> **WHAT YOU SHOULD DO**
Below are some entries. Repeat exactly the lines from the one with "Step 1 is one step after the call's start" through the one with "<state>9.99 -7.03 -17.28", and only those.

> **INPUT DATA**
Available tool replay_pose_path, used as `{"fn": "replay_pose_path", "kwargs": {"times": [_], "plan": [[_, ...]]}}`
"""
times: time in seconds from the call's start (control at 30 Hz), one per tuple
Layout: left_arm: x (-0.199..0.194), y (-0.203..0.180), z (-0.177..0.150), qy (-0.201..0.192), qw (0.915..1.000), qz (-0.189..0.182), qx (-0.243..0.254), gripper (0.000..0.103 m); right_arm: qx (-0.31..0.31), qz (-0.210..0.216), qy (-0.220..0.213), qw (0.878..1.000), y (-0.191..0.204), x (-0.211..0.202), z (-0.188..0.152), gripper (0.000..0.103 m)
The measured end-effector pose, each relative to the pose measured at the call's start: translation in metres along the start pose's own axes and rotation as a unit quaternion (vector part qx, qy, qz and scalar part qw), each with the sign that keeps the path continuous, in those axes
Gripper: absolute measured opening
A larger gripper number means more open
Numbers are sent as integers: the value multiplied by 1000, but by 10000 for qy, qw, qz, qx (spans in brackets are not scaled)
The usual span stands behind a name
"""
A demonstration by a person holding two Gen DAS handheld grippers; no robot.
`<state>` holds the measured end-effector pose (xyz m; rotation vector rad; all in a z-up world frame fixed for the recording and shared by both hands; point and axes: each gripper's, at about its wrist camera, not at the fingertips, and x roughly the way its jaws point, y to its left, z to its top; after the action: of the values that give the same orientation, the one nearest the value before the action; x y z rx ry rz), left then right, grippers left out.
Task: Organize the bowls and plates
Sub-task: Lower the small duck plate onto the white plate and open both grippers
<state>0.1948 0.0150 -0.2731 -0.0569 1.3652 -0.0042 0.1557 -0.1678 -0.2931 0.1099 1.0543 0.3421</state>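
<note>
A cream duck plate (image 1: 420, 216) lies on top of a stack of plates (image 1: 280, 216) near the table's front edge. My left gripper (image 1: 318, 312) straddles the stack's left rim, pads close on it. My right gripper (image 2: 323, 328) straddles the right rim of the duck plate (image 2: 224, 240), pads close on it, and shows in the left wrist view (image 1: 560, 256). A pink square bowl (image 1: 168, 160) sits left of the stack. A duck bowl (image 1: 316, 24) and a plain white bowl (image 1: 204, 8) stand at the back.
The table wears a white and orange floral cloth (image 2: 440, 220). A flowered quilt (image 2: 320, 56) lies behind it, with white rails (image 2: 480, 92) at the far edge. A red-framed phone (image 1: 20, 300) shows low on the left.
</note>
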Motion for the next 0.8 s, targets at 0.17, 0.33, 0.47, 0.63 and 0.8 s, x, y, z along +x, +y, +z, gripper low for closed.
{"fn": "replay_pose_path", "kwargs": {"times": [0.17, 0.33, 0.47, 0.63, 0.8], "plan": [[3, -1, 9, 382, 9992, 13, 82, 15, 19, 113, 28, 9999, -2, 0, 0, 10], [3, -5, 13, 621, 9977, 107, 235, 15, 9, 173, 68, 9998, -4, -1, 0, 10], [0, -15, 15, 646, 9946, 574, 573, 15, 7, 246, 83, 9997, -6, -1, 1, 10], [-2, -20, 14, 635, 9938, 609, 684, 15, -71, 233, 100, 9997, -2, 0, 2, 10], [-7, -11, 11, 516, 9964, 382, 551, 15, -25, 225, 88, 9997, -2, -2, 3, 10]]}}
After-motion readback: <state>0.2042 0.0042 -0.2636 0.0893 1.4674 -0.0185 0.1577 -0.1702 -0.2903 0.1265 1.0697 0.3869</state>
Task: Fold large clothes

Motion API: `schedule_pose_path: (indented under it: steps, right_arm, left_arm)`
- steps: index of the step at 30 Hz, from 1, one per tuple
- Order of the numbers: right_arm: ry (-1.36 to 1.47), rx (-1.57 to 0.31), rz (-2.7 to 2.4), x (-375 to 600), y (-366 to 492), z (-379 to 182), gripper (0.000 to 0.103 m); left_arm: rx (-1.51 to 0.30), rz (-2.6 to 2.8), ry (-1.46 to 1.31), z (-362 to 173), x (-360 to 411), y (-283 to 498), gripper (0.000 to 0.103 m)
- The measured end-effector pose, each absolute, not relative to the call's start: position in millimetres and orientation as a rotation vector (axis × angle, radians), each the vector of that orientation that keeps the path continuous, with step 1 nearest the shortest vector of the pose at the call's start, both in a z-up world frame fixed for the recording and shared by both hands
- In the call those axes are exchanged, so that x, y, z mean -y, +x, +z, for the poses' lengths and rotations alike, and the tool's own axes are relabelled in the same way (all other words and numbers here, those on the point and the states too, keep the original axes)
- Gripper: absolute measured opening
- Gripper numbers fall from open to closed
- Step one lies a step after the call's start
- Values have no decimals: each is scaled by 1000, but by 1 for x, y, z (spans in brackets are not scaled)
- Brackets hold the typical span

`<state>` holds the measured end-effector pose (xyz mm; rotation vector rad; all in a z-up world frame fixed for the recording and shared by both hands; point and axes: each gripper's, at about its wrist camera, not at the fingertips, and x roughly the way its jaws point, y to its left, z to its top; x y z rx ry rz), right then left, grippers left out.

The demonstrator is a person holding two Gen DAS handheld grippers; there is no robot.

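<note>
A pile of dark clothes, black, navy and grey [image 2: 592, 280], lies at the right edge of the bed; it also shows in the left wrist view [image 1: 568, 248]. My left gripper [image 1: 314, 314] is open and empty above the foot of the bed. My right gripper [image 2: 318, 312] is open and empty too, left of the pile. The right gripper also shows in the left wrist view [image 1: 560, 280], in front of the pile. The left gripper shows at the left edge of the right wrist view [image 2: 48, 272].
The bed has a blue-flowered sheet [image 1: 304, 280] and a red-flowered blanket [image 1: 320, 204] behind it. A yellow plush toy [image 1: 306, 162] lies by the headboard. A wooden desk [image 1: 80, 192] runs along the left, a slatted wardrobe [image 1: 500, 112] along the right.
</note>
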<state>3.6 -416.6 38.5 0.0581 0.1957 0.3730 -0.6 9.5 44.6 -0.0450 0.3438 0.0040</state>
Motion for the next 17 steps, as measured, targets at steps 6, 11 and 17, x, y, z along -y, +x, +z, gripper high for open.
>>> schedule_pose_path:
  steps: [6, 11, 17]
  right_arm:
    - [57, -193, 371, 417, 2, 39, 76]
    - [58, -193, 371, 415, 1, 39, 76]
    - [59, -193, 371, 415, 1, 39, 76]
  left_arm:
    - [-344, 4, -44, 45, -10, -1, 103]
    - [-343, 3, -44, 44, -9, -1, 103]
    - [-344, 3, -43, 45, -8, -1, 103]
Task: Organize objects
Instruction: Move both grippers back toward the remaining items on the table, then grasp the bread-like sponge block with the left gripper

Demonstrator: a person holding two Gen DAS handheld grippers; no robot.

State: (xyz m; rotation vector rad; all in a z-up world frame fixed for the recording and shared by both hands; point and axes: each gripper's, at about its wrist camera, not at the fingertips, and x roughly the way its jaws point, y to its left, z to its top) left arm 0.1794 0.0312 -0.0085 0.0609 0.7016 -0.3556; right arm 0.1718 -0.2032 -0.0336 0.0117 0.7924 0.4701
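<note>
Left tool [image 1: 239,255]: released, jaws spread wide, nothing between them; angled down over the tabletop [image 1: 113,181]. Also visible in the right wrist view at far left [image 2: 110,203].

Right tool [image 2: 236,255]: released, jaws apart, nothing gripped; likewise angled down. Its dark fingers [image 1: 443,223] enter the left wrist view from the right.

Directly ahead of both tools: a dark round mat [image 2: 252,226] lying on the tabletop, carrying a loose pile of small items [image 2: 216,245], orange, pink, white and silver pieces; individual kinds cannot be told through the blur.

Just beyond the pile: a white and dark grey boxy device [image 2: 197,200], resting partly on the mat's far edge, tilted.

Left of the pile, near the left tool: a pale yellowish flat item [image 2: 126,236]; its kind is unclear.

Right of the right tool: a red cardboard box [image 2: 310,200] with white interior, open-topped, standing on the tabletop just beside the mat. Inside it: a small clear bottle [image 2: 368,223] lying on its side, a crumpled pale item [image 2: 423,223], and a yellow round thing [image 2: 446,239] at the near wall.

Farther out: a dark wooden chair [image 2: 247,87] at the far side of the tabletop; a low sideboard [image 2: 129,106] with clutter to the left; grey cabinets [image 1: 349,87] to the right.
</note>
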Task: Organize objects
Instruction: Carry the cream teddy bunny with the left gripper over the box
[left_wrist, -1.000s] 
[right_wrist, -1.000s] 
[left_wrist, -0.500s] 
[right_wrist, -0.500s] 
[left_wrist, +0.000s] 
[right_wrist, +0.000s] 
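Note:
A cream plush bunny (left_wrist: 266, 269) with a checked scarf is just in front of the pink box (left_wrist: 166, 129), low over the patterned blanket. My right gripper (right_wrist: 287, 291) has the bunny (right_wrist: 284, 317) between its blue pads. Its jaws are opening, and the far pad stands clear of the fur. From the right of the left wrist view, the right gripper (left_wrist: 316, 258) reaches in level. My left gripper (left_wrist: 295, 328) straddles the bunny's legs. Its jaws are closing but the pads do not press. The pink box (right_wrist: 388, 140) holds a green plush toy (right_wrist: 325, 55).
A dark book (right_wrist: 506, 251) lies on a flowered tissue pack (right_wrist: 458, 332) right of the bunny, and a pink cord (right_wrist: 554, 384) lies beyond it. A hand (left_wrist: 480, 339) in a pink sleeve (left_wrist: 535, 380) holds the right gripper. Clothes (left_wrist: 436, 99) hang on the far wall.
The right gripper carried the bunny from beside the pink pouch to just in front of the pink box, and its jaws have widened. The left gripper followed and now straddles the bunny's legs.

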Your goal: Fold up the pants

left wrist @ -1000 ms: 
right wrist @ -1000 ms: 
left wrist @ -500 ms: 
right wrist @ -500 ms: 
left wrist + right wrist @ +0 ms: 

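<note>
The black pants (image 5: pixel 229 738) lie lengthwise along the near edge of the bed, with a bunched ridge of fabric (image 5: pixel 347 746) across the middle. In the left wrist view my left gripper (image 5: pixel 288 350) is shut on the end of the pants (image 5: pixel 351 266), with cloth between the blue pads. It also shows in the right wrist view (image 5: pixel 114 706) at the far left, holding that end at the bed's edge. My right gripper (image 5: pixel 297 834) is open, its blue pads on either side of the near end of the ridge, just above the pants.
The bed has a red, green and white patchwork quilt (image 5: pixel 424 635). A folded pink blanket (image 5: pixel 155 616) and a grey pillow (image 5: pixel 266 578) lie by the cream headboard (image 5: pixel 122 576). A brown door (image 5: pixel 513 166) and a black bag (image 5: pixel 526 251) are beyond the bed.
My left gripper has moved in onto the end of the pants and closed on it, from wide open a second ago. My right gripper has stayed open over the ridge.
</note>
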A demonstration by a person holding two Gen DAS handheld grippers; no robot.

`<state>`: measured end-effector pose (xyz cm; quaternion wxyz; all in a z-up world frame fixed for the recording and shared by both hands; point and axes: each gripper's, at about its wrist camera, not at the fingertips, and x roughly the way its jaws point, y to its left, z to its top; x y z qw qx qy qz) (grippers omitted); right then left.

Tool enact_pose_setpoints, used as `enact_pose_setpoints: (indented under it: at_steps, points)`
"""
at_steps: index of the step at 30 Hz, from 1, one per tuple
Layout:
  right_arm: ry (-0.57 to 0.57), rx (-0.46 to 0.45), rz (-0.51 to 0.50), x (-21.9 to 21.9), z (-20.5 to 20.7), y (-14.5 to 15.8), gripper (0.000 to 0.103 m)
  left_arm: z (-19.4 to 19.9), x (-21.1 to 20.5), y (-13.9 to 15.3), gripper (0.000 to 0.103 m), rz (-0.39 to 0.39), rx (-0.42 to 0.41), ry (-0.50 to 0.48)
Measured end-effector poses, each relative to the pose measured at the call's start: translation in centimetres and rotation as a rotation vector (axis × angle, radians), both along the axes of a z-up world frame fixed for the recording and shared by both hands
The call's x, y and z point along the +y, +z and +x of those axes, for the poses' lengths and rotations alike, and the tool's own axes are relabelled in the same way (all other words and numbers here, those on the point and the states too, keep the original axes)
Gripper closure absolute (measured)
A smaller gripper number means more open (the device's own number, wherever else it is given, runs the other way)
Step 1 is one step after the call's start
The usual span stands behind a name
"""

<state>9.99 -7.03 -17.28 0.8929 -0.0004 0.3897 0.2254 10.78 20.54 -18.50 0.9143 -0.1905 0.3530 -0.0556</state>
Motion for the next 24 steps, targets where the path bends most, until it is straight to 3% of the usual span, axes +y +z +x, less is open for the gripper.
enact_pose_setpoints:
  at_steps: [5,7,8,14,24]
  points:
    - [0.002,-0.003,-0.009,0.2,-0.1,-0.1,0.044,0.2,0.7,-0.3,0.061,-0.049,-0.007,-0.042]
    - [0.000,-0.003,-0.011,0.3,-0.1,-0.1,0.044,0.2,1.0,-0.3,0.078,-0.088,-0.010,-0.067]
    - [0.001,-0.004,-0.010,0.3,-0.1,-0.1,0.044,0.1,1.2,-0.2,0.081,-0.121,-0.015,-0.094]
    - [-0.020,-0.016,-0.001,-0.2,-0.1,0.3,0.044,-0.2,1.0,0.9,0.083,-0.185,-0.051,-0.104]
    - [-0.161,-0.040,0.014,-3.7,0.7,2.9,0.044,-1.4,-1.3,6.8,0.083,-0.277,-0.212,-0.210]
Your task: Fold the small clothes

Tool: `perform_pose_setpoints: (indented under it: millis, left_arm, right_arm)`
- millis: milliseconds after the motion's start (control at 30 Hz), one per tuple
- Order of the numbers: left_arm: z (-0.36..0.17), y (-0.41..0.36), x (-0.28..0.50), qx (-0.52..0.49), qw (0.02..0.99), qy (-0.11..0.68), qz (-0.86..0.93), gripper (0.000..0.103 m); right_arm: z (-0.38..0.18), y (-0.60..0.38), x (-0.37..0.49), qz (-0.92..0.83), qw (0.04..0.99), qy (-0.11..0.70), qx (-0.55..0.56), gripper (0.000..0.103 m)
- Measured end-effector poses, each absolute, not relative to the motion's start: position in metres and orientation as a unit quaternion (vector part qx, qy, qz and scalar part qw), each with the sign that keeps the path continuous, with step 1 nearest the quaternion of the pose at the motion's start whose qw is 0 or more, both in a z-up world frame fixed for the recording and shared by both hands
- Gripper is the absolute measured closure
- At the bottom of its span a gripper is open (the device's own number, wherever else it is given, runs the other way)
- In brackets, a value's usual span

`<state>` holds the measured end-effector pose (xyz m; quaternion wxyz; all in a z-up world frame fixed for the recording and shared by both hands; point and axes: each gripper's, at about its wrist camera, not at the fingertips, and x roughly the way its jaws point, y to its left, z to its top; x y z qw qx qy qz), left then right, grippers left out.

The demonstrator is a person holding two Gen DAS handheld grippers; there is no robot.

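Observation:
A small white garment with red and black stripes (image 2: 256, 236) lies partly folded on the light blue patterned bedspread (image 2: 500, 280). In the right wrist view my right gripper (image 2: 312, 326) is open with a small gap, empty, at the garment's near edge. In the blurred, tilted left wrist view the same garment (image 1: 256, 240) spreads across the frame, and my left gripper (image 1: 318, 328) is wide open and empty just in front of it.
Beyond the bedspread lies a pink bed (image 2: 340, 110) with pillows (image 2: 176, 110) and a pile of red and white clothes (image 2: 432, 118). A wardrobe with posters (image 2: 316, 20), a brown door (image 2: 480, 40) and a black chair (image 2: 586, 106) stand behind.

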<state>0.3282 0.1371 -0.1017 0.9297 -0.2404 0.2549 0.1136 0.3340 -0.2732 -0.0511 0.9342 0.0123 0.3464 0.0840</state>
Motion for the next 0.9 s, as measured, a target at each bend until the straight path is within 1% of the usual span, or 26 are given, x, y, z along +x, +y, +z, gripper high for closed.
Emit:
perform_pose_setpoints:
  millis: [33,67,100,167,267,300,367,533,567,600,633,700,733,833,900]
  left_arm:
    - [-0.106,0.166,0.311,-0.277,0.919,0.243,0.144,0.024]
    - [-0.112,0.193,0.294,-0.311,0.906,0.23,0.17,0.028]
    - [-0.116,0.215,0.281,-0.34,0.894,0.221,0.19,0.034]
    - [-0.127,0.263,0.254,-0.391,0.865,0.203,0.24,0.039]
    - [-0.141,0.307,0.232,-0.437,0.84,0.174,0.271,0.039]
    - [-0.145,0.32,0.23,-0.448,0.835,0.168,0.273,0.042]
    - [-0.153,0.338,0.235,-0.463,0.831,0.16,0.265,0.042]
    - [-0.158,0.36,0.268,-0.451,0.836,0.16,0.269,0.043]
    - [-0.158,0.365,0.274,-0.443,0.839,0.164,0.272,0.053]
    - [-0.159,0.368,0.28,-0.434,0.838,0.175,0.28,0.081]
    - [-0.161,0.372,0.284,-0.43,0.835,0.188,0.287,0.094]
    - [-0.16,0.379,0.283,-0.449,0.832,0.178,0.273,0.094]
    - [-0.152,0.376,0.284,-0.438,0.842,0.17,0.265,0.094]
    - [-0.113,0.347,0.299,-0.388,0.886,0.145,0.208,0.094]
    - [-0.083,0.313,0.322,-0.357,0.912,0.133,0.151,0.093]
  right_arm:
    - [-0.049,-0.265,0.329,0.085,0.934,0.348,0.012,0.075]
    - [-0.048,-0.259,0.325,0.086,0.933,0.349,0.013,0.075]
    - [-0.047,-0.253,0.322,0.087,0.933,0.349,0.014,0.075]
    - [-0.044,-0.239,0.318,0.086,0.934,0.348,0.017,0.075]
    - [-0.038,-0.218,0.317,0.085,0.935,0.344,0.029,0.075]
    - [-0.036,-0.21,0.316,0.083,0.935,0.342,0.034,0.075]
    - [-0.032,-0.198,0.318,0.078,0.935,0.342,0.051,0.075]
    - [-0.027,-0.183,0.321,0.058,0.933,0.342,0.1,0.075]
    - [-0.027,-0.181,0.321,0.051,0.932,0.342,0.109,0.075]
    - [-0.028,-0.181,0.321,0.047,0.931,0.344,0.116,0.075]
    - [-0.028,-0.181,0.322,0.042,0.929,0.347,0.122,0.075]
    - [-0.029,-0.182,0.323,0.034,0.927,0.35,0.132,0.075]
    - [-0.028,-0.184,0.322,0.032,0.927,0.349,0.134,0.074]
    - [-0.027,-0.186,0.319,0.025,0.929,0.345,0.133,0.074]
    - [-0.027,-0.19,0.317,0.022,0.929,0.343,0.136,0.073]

> **TASK RESULT**
Step 1 is one step after the call's start
The usual span stands behind a name
"""

<state>9.99 -7.03 -17.28 0.8929 -0.0004 0.3897 0.2254 10.78 20.54 -18.50 0.9143 -0.1905 0.3530 -0.0556</state>

The exercise is now done.